Recorded data =>
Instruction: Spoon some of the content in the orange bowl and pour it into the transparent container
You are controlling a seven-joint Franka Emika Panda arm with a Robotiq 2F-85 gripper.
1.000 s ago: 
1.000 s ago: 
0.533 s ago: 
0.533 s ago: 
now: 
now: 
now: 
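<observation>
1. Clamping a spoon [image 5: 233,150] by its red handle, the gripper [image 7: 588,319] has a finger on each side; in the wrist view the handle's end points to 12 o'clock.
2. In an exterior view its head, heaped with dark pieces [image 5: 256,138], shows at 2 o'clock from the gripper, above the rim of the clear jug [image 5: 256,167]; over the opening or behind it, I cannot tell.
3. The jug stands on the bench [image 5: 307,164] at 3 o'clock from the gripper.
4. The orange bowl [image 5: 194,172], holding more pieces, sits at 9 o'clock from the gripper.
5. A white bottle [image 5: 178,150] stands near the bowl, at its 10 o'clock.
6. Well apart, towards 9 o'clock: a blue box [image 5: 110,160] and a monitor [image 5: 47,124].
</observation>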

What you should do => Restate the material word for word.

Result of the task =>
Instruction: Spoon some of the content in the orange bowl and pour it into the transparent container
You are controlling a seven-joint Franka Emika Panda arm with a Robotiq 2F-85 gripper.
1.000 s ago: 
1.000 s ago: 
0.533 s ago: 
0.533 s ago: 
now: 
now: 
now: 
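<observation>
1. Clamping a spoon [image 5: 233,150] by its red handle, the gripper [image 7: 588,319] has a finger on each side; in the wrist view the handle's end points to 12 o'clock.
2. In an exterior view its head, heaped with dark pieces [image 5: 256,138], shows at 2 o'clock from the gripper, above the rim of the clear jug [image 5: 256,167]; over the opening or behind it, I cannot tell.
3. The jug stands on the bench [image 5: 307,164] at 3 o'clock from the gripper.
4. The orange bowl [image 5: 194,172], holding more pieces, sits at 9 o'clock from the gripper.
5. A white bottle [image 5: 178,150] stands near the bowl, at its 10 o'clock.
6. Well apart, towards 9 o'clock: a blue box [image 5: 110,160] and a monitor [image 5: 47,124].
</observation>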

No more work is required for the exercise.